Return the following data exactly, with all pictures left out.
▶
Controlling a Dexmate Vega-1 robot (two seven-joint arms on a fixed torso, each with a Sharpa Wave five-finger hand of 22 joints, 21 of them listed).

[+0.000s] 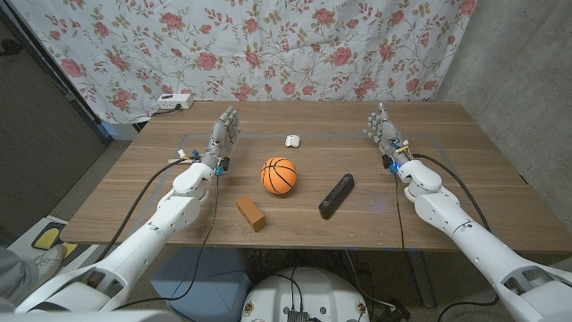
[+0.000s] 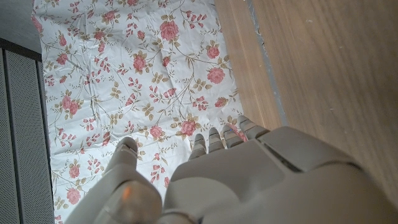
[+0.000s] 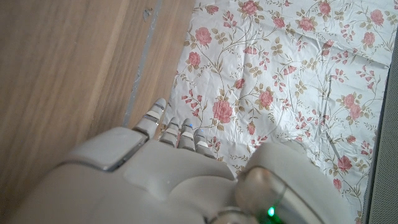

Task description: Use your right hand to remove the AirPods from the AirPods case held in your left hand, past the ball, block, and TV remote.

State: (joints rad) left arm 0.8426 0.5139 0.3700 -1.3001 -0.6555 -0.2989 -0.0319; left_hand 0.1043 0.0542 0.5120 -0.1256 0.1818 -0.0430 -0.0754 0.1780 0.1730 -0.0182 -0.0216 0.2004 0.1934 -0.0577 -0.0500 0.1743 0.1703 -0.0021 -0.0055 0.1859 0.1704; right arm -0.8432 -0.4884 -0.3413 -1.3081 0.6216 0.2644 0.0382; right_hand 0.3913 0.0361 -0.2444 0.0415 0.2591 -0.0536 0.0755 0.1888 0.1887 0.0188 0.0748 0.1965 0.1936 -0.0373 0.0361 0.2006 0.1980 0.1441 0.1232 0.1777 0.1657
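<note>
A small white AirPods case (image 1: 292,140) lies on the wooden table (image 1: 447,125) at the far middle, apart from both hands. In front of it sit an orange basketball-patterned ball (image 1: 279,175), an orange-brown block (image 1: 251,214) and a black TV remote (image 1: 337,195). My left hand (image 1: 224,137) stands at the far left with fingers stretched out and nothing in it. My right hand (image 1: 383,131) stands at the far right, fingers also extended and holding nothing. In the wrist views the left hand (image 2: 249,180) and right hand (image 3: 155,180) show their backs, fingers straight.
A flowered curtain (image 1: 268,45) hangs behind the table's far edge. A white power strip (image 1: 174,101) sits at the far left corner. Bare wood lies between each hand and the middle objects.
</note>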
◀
## SOLUTION FOR THIS PROBLEM
Controlling a Dexmate Vega-1 robot (two seven-joint arms on a fixed torso, each with a Sharpa Wave five-finger hand of 22 joints, 21 of them listed).

[+0.000s] 
[+0.000s] 
[+0.000s] 

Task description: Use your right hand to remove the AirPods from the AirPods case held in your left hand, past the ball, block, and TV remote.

State: (joints rad) left arm 0.8426 0.5139 0.3700 -1.3001 -0.6555 -0.2989 -0.0319; left_hand 0.1043 0.0542 0.5120 -0.1256 0.1818 -0.0430 -0.0754 0.1780 0.1730 -0.0182 -0.0216 0.2004 0.1934 -0.0577 -0.0500 0.1743 0.1703 -0.0021 -0.0055 0.1859 0.1704; right arm -0.8432 -0.4884 -0.3413 -1.3081 0.6216 0.2644 0.0382; right_hand 0.3913 0.0361 -0.2444 0.0415 0.2591 -0.0536 0.0755 0.1888 0.1887 0.0188 0.0748 0.1965 0.1936 -0.0373 0.0361 0.2006 0.1980 0.1441 0.1232 0.1777 0.1657
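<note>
A small white AirPods case (image 1: 292,140) lies on the wooden table (image 1: 447,125) at the far middle, apart from both hands. In front of it sit an orange basketball-patterned ball (image 1: 279,175), an orange-brown block (image 1: 251,214) and a black TV remote (image 1: 337,195). My left hand (image 1: 224,137) stands at the far left with fingers stretched out and nothing in it. My right hand (image 1: 383,131) stands at the far right, fingers also extended and holding nothing. In the wrist views the left hand (image 2: 249,180) and right hand (image 3: 155,180) show their backs, fingers straight.
A flowered curtain (image 1: 268,45) hangs behind the table's far edge. A white power strip (image 1: 174,101) sits at the far left corner. Bare wood lies between each hand and the middle objects.
</note>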

The answer contains nothing more.